Darwin Airport Temperature Data in Context

(download)

Previously, I attempted to recreate Willis Eschenbach's analysis of Darwin, Australia's historical temperature record.1 This recreation confirmed that a slight cooling trend in Darwin's combined temperature record became a pronounced warming trend after the Global Historical Climate Network (GHCN) statistically adjusted a subset of Darwin's individual records. What was left unanswered was whether such adjustments, originally intended to control for changes in land use and measurement practices, were, en masse, introducing or inflating a global warming trend.

In order to quantify the impact of the aforementioned adjustments, I analyze trends in temperature records taken from thousands of weather stations. More specifically, I examine the change in each record's trend due to the GHCN's adjustment process. I then use the results to place the adjustments made to Darwin's temperature records in context. As usual, I rely on R, a statistical programming language, for its ability to automate statistical operations.
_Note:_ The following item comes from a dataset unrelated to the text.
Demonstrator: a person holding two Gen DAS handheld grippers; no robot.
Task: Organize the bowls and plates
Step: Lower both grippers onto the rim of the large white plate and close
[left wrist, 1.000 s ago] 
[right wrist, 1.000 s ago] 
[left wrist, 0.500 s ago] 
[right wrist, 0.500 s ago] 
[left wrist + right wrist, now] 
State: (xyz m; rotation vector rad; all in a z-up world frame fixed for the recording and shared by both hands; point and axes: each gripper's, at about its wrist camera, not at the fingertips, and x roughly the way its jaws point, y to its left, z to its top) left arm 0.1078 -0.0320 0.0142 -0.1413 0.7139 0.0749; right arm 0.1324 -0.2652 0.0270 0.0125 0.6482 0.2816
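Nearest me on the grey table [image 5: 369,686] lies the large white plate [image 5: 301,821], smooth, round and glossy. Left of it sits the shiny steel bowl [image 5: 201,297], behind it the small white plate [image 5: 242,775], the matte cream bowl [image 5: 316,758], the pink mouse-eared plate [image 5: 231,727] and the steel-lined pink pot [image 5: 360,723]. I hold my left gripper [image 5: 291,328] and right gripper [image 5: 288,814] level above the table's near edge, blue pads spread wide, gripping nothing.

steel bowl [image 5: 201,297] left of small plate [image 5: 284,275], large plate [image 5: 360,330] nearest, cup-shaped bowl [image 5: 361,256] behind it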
Follow along, step-by-step, and draw your own conclusions about the GHCN's adjustment process.

Computing the Trends

We begin our analysis with the assumption that raw and adjusted datasets, each containing yearly GHCN mean temperature data, have already been loaded into R.2 Next, we define a function capable of computing a trend for each temperature record present within a specified dataset.
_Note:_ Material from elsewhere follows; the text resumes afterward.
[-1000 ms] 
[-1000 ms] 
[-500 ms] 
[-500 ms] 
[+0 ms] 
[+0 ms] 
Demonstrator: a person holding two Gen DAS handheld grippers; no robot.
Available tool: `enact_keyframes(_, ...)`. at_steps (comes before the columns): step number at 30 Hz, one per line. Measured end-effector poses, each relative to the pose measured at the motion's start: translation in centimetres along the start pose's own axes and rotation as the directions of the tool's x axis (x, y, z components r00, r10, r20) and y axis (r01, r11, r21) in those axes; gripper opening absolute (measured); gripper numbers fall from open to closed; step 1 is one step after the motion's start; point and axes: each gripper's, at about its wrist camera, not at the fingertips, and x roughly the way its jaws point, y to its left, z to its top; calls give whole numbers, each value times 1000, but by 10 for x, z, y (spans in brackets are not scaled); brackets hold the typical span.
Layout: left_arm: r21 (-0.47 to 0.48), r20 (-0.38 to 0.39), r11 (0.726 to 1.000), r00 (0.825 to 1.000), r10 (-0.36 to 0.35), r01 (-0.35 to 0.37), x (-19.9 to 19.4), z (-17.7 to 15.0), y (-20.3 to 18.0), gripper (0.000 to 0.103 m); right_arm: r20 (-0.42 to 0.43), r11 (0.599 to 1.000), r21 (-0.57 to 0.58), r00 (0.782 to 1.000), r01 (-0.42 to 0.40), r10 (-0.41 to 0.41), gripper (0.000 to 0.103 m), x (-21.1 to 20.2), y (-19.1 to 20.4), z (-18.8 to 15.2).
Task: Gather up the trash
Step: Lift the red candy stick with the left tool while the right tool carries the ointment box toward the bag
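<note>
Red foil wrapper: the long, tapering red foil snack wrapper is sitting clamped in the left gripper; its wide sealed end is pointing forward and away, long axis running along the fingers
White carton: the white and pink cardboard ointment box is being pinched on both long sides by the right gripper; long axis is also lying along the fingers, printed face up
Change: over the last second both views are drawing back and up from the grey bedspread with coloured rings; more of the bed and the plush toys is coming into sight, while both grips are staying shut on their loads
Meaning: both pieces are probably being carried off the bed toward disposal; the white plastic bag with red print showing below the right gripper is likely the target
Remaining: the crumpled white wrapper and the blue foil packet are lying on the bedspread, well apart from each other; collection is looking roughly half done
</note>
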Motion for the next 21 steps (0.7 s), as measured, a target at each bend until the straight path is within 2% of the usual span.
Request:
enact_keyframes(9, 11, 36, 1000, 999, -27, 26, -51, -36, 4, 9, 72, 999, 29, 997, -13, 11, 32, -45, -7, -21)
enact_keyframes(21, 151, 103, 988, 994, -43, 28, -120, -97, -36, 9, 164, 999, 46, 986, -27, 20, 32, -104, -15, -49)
> ComputeTrendsByRecord <- function(data) {
    # Returns a dataset containing the linear trend of each temperature
    # record in the input dataset.
    #
    # data: A dataset containing yearly GHCN mean temperature data.
    #
    trend.data <- data.frame(Id=character(), Rec=factor(), Trend=numeric(),
        Length=numeric())
    for (station.id in unique(data$Id)) {
        station.data <- subset(data, Id == station.id)
        station.recs <- split(station.data, f=station.data$Rec, drop=TRUE)
        for (rec in station.recs) {
            y <- ts(rec$MeanTemp, start=rec[1, "Year"])
            x <- time(y)
            b <- coef(lm(y ~ x))["x"]
            names(b) <- NULL
            trend.data <- rbind(trend.data,
                data.frame(Id=station.id, Rec=rec[1, "Rec"], Trend=b,
                    Length=length(y)))
        }
    }
    return(trend.data)
}

Once the above function is defined, we start computing trends.

> raw.trend.data <- ComputeTrendsByRecord(raw.data)
> adj.trend.data <- ComputeTrendsByRecord(adj.data)

With R's system.time() function, we can measure how long it takes to compute the trends. Doing so leads to the realization that computing thousands of linear regressions is very resource intensive. For instance, on an AMD Turion64 ML-32 CPU at 1.8 GHz with 384 MB system RAM running Ubuntu 8.04 it takes an elapsed time of 40 minutes to compute the raw trends and 18 minutes to compute the adjusted trends. It is faster to compute the adjusted trends because every temperature record has a raw version, but not every record has a corresponding adjusted version.3 Our aim now is to pair the trends by record via a merge.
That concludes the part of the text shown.